The watershed year for China’s Internet industry was 1997. Before then, the country’s Internet development was mostly limited to infrastructure building among research institutes, universities, and state organizations. Only after 1997 did the Internet become widely available to the public. China’s first Internet café opened in Beijing in November 1996.

The first Internet user survey in China, which was conducted in October 1997, showed there were 620,000 Internet users nationwide and less than 300,000 computers able to connect to the Internet, minuscule in a country of (then) 1.24 billion people. In comparison, in the same year, the United States had 54.6 million Internet users, and Japan had 8 million.

Since 1997, however, the number of Internet users has soared. Since 1999, there has also been a sharp rise in the number of Internet service providers. After 2001, China felt the chilling effects of the dot-com bubble bursting and the NASDAQ crash, and the number of domains stagnated for about two years. In late 2002, however, domain-name registration started to take off again. According to CNNIC, China official site for Internet statistics, China had 200 million Internet users by the end of 2007; by January 2009, with China’s population at 1.33 billion, the number of Internet users had risen to 298 million, ranking China first in both counts. Beijing has remained the home of China’s main Internet service providers, accounting for about 19.1 percent of Internet domain registrations in China at the end of 2006. In contrast, Shanghai, with the highest GDP per capita in China, had 9.2 percent of the country’s domains, and Guangdong province (China’s most developed province) had 15.6 percent. Beijing’s predominance has largely to do with its concentration of educational and research institutions and its status as the national capital. Most national and international organizations and media are also located there. Access to information, regulators, and policy makers has also boosted Beijing’s central position in the Internet age.
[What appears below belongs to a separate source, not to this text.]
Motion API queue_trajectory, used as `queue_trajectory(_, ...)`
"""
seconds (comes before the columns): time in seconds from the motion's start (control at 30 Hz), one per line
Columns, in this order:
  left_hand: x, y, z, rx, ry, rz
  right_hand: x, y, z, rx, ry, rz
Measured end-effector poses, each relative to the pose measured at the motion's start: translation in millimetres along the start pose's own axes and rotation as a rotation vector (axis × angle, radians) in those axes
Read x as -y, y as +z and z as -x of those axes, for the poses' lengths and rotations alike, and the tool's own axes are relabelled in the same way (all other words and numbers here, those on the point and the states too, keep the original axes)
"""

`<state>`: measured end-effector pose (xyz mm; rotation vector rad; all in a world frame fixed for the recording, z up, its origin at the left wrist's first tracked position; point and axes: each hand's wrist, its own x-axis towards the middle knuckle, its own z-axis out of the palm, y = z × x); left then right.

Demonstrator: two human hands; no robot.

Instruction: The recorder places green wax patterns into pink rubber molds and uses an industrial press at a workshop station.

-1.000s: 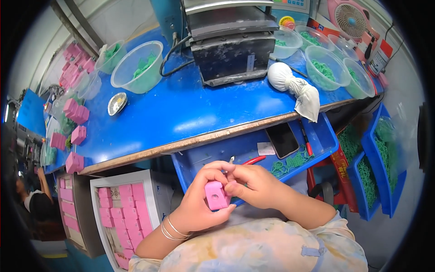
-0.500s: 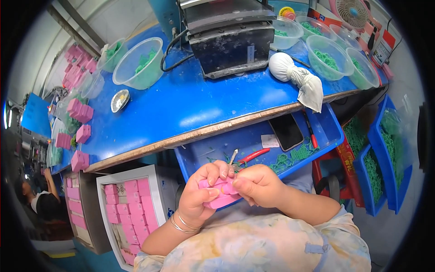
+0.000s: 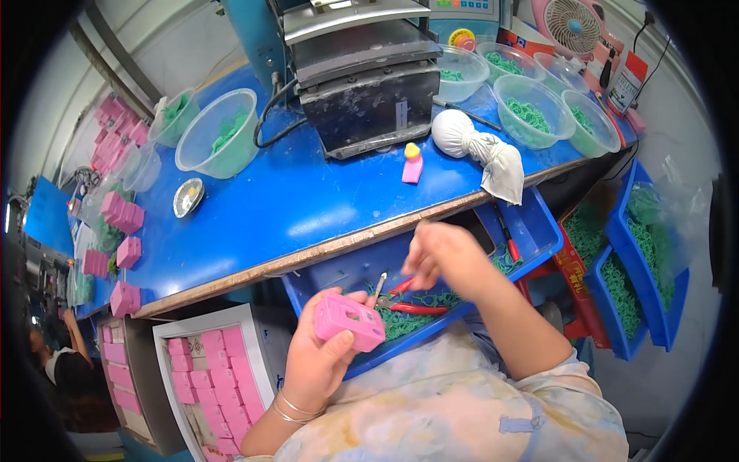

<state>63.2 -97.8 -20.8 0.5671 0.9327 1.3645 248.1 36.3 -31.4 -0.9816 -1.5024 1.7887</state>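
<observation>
My left hand point(image 3: 323, 343) is closed around a pink block point(image 3: 350, 319) with an oblong opening in its upper face. To the right, my right hand point(image 3: 443, 258) is above the blue tray, blurred, its fingers loosely bent and apart with nothing visible between them. Below it, red-handled pliers point(image 3: 416, 308) lie among green stringy scraps in the blue tray point(image 3: 366, 362), beside a thin metal-tipped tool point(image 3: 380, 283). A small pink piece with a yellow knob point(image 3: 412, 164) rests on the blue tabletop point(image 3: 308, 208), just in front of the black machine.
The black machine point(image 3: 366, 115) stands at the back of the table. Clear bowls point(image 3: 531, 115) of green scraps flank it, with a tied white cloth bundle point(image 3: 477, 150) nearby. Boxed pink blocks point(image 3: 223, 377) sit lower left; blue trays point(image 3: 616, 300) of scraps stand at right.
My hands have parted; the right one has moved up and right, away from the pink block. The yellow-knobbed pink piece now lies on the table. The view has shifted slightly.
</observation>
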Motion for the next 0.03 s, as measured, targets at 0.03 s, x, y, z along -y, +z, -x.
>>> queue_trajectory(0.03, 1.6, -7.2, -0.7, 0.080, 0.159, -0.310, -8.7, 11.6, 7.1, 0.034, -0.052, 0.002)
Another important force in the development of China’s technology industry has been the rapid surge in mobile phone use. In the 1980s, mobile phones were a status symbol for newly rich businessmen or important officials who carried the expensive and bulky gadgets around. But the technology progressed, yielding ever more portable devices and lower prices. As prices declined and the network infrastructure improved, the number of subscribers skyrocketed. The lack of coverage of land phone lines and the expense of installation in China also made mobiles a logical option. By 2002, China had become the world’s largest mobile phone market. The rise of the mobile phone, in turn, has led to increased demand for a variety of telecommunication technologies and services—equipment, software, integrated-circuit designs for phones, as well as text messaging services, all of which have become converging points for the ICT sector.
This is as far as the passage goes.